Il Gabinetto vuole introdurre nuove regole per il finanziamento estero delle fondazioni, seguendo le preoccupazioni sulla fonte di introito delle moschee e delle altre istituzioni islamiche. Le nuove regole potrebbero impostare criteri rigorosi per le donazioni provenienti dall’estero, tentando di aumentare la trasparenza sulla provenienza di quei fondi.

A comunicarlo sono i ministri Ard van der Steur, giustizia e Lodewijk Asscher, affari sociali. Il progetto di legge include nuovi poteri per l’ufficio delle imposte e per lo scambio di informazioni sulle donazioni straniere.

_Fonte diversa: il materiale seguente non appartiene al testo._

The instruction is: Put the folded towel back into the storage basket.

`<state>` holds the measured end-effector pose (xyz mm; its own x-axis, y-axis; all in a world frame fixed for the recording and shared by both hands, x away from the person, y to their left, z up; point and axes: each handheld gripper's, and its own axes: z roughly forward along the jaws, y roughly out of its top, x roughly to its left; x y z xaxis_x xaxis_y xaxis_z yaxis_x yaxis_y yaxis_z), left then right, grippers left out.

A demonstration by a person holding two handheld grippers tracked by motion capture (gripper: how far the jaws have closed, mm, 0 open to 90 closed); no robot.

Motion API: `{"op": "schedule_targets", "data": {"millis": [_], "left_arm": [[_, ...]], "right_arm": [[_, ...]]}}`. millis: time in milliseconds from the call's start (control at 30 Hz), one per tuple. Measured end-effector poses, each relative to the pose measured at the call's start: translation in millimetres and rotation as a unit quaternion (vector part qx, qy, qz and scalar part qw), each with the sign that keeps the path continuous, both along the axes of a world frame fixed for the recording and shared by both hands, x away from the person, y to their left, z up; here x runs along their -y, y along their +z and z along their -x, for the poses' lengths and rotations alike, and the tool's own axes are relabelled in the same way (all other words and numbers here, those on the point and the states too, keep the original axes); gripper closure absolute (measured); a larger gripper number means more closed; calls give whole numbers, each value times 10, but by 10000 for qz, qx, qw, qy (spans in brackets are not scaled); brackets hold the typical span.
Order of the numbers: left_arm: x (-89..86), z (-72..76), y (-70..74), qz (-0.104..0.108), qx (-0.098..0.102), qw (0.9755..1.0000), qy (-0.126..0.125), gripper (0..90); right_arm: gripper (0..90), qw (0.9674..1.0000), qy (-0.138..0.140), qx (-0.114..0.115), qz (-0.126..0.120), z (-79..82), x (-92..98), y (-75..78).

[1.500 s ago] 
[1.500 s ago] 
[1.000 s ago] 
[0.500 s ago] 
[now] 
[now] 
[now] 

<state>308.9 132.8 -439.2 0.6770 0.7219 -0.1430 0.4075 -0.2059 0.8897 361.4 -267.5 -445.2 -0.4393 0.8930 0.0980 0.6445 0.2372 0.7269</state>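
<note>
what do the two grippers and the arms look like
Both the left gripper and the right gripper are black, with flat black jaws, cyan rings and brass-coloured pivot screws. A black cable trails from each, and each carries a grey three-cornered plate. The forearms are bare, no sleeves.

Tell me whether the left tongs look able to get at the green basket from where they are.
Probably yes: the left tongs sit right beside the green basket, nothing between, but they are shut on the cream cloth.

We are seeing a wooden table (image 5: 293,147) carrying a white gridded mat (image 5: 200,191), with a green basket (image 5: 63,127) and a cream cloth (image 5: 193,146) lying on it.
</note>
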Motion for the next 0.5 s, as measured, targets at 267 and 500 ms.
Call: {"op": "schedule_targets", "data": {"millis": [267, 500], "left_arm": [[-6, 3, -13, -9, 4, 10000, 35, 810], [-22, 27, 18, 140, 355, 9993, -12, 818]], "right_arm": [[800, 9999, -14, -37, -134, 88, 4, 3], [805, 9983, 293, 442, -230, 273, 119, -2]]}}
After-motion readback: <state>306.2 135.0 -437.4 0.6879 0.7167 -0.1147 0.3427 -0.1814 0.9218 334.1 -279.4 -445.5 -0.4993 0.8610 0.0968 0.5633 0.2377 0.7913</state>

I ministri sostengono di aver raggiunto accordi con Kuwait, Qatar, Arabia Saudita e Emirati Arabi Uniti sui temi di trasparenza e il finanziamento. “Ogni comunità religiosa ha  libertà di attirare denaro da dentro e fuori i Paesi Bassi per finanziare luoghi di culto o istituzioni culturali,” hanno detto i ministri. Ponendo, tuttavia, l’accento sul rischio che i finanziamenti vadano a sostenere attività incompatibili con il sistema democratico olandese.

Il finanziamento straniero è finito, di recente, al centro di una polemica relativa ad un’istituzione di culto a Rotterdam, quando una organizzazione islamica del Qatar ha acquistato un edificio scolastico; l’acquisto era lecito e i ministri, hanno detto, non avrebbero potuto in alcun modo impedirlo. A causa delle polemiche, l’associazione di beneficenza Sheikh Eid Alla fine ha accettato di vendere lo stabile.